De nombreuses carences en azote sont observées en ce moment, sur céréales. Les conditions de sécheresse ne permettent pas à l’azote d’être absorbé par les racines. Cela pourrait conduire à des déficits de nombre d’épis, si la carence n’est pas levée par des pluies survenant avant le stade épiaison.
La situation est particulièrement préoccupante pour les parcelles dont l’apport "épi 1 cm" a été réalisé après les pluies de fin mars-début avril, car aucune pluie significative n’est tombée depuis. En revanche, les apports d’azote réalisés mi-mars ont été bien valorisés. Toutefois, se pose aujourd’hui la question de la valorisation du complément réservé pour la fin montaison.
Efficacité liée à la pluie
La pluie après l’apport conditionne l’efficacité de l’azote. Une certaine quantité de pluie consécutive à l’apport est nécessaire pour que l’azote puisse être absorbé correctement par la culture. Plusieurs expérimentations ont permis de déterminer qu’au moins 15 à 20 mm de pluie après un apport sont nécessaires.
Cette conclusion est valable pour les différentes formes d’engrais (solide et liquide), que l’horizon de surface du sol soit sec ou humide au moment de l’apport. Si la pluie survient à temps l’azote présent à la surface du sol sera très rapidement absorbé. Plus le délai entre l’apport d’azote et l’arrivée d’une telle pluviosité est long, plus la carence perdure et plus les pertes par volatilisation d’ammoniac sont importantes pour certaines formes d’engrais (solution). C’est le cas cette année.
Attention à la volatilisation
L’ammonitrate constitue la référence pour évaluer l’efficacité de l’azote contenu dans les autres engrais. En raison de leur composition chimique (azote sous forme uréique et/ou ammoniacale) la solution azotée et l’urée solide sont propices à la volatilisation d’ammoniac qui, outre les conditions climatiques dans les jours qui suivent l’apport (forte température, vent…) dépend du type de sol (pH, CEC) et de l’état de développement de la culture au moment de l’apport.
Toutefois, l’apport de la forme urée sur céréales d’hiver (dont la végétation recouvre bien le sol au moment des apports) a une efficacité comparable à celle de l’ammonitrate.
Eric Masson
Alain Bouthier
Arvalis-Institut du Végétal
Faut-il un apport complémentaire d’azote ?
Pour les parcelles qui nécessitent un apport complémentaire par rapport à la dose initialement prévue, les outils de pilotage (Jubil, N tester) peuvent être utilisés, mais attention une quantité de pluie de 20 mm doit avoir été enregistrée depuis le dernier apport, pour que la mesure soit validée.

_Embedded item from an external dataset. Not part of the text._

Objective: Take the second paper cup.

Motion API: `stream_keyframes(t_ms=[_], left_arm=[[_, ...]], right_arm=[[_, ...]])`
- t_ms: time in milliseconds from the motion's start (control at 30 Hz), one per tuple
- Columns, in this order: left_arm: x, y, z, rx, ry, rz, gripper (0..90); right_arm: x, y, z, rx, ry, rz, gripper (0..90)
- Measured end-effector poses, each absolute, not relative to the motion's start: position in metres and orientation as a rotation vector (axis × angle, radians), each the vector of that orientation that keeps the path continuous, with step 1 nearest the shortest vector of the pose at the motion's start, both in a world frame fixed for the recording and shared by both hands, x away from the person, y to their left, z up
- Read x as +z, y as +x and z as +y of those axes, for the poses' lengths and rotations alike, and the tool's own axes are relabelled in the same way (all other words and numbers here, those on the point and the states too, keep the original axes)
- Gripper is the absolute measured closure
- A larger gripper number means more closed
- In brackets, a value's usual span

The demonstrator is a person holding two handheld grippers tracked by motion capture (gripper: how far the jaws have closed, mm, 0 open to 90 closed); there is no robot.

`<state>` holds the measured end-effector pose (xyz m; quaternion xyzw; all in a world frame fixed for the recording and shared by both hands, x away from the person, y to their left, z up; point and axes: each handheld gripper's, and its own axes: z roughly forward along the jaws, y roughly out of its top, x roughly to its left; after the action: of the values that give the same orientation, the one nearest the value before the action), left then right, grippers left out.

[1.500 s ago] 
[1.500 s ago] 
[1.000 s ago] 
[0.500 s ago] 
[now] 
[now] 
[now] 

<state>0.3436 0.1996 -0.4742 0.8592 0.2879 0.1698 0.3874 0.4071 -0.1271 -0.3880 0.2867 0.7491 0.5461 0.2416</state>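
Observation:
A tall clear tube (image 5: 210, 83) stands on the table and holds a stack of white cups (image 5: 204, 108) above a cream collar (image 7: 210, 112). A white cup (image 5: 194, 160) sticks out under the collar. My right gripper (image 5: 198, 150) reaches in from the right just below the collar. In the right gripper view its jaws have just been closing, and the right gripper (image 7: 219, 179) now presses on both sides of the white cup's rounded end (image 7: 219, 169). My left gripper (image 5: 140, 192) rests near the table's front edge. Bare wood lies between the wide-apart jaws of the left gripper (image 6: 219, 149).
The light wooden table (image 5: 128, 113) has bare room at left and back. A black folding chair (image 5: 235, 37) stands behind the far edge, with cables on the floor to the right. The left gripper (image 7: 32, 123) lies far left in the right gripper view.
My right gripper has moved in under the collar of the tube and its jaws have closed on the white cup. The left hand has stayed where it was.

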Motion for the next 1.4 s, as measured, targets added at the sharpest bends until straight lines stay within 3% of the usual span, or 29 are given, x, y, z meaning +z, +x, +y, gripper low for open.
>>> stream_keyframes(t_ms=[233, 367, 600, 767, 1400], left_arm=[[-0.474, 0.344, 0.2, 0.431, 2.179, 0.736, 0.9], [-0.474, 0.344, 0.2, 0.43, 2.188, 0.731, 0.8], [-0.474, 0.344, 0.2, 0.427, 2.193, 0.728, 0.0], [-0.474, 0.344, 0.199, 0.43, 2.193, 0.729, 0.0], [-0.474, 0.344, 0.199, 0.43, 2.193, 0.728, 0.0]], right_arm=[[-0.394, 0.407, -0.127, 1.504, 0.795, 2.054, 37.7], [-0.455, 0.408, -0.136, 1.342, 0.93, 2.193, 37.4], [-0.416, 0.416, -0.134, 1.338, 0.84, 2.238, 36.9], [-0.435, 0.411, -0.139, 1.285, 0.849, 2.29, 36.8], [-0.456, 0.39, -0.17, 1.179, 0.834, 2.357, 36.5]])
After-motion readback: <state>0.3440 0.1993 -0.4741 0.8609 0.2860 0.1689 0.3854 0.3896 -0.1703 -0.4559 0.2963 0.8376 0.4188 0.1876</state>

La dose complémentaire peut être apportée dès lors que le stade gonflement-début épiaison n’est pas atteint. Si ce stade est dépassé sans que la culture n’ait été arrosée, l’azote apporté contribuera essentiellement à améliorer le taux de protéines, mais ne pourra rattraper la perte de rendement induite par la carence azotée courant montaison.
Attention, dans certaines situations de semis tardifs en conditions hydromorphes durant l’hiver…le potentiel est déjà altéré et cela doit être pris en compte dans l’évaluation de la dose. Dans ces conditions, un apport complémentaire sera peu ou pas valorisé.
Légende photo : La faible pluviométrie ne permet pas une bonne absorption de l'azote, ce qui pourrait conduire à un déficit du nombre d'épis.